→ Exercise directions
Give back each line of the listing below that contains the string "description".
'''
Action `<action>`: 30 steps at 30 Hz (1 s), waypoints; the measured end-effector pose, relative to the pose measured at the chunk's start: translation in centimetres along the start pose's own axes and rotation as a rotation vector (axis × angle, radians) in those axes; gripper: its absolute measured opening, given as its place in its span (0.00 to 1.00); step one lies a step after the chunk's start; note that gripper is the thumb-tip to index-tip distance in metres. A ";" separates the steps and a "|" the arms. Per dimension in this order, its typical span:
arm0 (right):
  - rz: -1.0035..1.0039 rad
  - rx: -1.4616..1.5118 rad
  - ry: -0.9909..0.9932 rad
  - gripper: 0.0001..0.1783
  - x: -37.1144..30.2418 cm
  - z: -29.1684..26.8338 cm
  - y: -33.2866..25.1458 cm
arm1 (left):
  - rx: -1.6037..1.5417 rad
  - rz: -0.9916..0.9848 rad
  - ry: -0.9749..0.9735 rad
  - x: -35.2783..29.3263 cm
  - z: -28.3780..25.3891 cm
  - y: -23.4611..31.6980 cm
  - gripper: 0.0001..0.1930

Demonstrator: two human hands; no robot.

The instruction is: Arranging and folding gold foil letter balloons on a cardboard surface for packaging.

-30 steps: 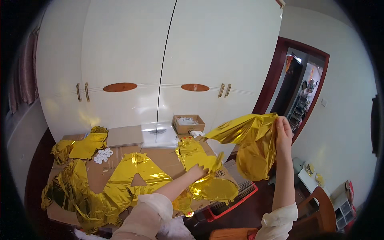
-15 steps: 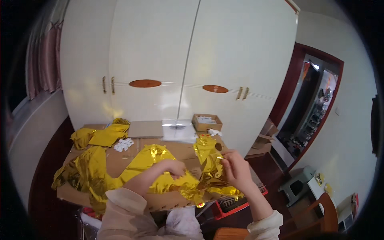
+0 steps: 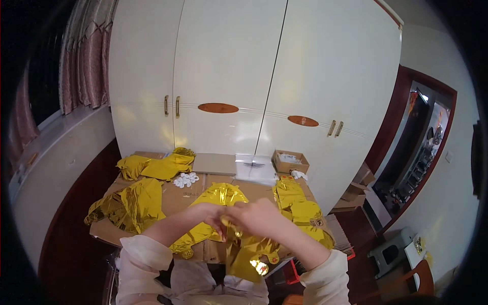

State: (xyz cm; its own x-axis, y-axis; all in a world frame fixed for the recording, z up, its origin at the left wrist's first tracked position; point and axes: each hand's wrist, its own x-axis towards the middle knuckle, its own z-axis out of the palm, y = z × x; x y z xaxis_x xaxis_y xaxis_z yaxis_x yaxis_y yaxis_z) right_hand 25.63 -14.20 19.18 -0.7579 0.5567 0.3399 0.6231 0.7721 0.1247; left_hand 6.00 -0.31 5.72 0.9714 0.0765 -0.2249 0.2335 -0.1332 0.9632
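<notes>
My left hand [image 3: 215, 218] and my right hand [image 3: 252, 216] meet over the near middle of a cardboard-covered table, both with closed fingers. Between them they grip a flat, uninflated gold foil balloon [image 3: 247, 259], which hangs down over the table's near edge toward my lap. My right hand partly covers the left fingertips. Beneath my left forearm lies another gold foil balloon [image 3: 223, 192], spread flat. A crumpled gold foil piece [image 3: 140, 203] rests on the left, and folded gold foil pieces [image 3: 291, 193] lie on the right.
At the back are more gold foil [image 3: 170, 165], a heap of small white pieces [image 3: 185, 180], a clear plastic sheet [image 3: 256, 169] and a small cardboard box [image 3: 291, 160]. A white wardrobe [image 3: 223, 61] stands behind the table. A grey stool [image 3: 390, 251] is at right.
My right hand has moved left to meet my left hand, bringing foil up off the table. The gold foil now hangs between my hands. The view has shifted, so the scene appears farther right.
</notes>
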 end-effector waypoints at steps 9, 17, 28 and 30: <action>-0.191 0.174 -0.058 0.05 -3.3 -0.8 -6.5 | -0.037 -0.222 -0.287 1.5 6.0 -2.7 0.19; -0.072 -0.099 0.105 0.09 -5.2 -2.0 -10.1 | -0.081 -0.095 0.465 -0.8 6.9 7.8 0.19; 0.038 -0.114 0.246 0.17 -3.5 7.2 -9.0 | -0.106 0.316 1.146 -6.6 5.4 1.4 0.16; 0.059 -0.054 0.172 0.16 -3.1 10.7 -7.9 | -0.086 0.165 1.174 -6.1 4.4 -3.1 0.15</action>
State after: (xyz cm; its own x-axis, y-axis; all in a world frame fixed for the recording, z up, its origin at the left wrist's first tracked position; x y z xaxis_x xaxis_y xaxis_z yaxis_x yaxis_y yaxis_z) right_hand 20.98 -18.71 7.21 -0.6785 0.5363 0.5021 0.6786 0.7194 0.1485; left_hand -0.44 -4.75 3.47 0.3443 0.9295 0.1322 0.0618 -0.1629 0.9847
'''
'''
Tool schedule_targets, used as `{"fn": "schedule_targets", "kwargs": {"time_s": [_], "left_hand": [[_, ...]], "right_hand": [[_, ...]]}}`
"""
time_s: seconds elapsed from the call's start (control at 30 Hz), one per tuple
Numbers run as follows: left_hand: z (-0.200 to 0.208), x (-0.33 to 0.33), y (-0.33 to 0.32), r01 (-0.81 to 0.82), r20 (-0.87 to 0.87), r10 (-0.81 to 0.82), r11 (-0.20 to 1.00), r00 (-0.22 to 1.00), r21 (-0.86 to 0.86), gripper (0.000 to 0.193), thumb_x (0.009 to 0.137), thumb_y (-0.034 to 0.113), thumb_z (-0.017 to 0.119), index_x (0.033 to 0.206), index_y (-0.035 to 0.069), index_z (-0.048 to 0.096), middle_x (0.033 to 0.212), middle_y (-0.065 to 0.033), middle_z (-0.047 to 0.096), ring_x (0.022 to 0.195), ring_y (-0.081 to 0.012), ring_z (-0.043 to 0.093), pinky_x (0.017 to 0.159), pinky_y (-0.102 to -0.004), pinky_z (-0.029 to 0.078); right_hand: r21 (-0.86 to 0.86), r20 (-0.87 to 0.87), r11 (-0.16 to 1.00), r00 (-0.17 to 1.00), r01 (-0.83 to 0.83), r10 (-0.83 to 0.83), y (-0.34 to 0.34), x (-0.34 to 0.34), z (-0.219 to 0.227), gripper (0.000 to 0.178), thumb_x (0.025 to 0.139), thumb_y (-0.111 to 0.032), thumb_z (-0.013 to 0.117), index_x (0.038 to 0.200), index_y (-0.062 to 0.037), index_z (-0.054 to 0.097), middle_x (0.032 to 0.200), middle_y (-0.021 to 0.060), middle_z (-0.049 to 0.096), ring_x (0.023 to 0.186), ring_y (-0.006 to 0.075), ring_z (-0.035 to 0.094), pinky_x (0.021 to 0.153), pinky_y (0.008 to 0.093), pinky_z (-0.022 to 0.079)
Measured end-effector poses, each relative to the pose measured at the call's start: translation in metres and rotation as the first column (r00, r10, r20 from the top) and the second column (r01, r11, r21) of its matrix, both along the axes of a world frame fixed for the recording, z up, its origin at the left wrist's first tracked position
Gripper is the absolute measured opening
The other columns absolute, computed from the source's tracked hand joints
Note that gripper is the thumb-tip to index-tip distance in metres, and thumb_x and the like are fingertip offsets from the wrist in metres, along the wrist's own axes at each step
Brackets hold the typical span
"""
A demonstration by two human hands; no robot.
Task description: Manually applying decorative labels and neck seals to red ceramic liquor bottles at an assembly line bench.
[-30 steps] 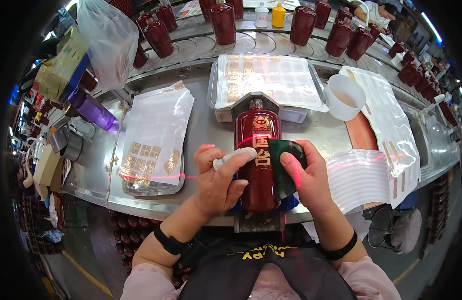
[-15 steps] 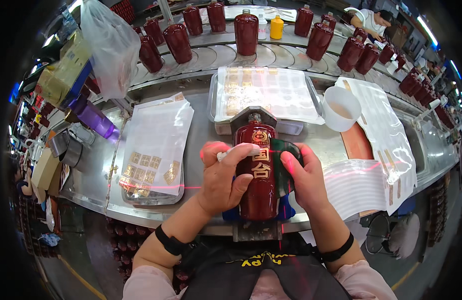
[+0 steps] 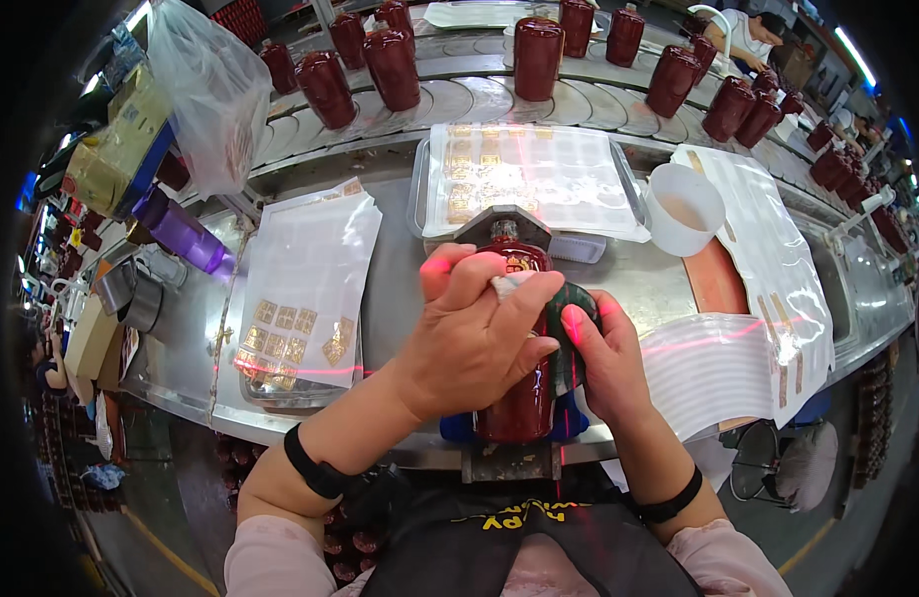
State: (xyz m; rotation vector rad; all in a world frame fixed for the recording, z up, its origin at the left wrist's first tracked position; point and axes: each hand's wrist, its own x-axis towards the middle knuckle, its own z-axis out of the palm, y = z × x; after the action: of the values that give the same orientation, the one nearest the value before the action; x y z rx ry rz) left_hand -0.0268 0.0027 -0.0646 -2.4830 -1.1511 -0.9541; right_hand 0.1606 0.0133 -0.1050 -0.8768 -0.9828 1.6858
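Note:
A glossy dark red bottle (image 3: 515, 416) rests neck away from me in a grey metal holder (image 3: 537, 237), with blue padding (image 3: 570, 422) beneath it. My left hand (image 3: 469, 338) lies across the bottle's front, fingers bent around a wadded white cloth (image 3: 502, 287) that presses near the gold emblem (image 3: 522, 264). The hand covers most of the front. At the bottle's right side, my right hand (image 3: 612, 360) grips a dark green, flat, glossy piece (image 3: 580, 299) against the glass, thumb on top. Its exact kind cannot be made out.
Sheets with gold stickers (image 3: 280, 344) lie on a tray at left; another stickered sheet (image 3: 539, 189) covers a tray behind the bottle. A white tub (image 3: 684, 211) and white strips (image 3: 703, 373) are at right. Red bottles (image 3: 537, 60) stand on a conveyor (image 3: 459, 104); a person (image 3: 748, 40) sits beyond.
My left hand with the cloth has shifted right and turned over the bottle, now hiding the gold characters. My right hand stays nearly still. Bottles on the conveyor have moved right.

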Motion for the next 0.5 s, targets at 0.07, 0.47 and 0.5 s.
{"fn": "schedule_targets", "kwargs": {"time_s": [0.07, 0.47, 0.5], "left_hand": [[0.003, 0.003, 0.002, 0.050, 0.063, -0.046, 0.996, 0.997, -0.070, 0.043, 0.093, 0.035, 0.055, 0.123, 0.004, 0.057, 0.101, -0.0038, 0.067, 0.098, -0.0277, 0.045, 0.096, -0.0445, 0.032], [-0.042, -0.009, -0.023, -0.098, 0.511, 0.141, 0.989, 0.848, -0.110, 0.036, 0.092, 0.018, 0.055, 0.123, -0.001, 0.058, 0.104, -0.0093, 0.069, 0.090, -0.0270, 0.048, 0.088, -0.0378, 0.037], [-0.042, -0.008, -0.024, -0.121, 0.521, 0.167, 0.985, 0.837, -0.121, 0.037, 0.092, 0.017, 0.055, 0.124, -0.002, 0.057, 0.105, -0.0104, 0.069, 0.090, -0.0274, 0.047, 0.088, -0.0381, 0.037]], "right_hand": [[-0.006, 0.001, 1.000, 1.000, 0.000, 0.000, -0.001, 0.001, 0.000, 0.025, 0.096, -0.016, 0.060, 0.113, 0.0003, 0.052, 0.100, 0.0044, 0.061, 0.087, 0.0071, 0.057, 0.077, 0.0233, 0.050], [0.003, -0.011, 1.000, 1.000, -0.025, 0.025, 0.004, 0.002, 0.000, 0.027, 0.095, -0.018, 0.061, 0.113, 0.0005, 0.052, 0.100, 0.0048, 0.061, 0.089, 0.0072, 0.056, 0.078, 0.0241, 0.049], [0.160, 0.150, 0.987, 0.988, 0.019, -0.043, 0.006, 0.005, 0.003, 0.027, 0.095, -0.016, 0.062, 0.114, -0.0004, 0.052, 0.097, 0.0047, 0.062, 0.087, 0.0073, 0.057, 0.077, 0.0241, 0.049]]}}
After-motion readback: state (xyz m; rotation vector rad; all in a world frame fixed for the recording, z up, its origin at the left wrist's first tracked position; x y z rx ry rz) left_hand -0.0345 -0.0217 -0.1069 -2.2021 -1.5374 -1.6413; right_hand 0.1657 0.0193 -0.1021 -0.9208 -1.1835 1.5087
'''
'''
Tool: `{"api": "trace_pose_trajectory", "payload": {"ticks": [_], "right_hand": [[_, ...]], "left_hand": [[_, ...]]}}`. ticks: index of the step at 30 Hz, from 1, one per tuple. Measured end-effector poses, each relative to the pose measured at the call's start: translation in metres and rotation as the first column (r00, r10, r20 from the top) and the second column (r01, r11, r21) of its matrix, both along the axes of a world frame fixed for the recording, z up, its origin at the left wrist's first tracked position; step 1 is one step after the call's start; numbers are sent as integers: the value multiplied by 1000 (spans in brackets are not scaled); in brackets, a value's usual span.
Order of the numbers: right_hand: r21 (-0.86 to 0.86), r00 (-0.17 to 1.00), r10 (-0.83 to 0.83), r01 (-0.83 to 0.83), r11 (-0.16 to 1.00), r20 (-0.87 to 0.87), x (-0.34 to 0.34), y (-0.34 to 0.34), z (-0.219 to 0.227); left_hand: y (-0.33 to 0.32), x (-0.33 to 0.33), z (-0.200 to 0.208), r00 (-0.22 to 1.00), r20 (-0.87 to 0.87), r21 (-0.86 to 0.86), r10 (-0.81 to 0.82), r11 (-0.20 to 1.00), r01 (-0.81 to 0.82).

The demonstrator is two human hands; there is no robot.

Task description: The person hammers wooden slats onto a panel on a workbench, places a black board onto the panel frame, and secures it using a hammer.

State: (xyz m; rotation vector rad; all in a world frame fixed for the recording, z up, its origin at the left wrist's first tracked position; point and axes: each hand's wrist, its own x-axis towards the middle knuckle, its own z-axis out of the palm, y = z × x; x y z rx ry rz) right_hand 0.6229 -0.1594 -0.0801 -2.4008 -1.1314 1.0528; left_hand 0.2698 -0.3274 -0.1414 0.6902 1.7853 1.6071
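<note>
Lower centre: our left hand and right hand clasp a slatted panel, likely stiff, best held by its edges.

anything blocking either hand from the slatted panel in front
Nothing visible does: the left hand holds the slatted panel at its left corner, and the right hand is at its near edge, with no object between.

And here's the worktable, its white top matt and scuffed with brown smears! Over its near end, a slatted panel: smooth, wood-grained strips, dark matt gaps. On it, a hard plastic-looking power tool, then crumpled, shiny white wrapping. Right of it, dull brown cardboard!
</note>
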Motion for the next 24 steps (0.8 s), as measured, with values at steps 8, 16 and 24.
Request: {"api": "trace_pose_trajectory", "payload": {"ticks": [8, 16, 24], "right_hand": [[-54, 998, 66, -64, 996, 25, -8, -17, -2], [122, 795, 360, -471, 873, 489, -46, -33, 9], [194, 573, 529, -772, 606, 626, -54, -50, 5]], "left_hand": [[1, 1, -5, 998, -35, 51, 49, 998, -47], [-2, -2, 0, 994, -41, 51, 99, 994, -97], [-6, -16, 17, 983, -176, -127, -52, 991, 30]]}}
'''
→ Task response
Task description: Manually applying decorative labels and neck seals to red ceramic liquor bottles at an assembly line bench.
Task description: The person hammers wooden slats onto a panel on a workbench, places a black board onto the panel frame, and secures it using a hammer.

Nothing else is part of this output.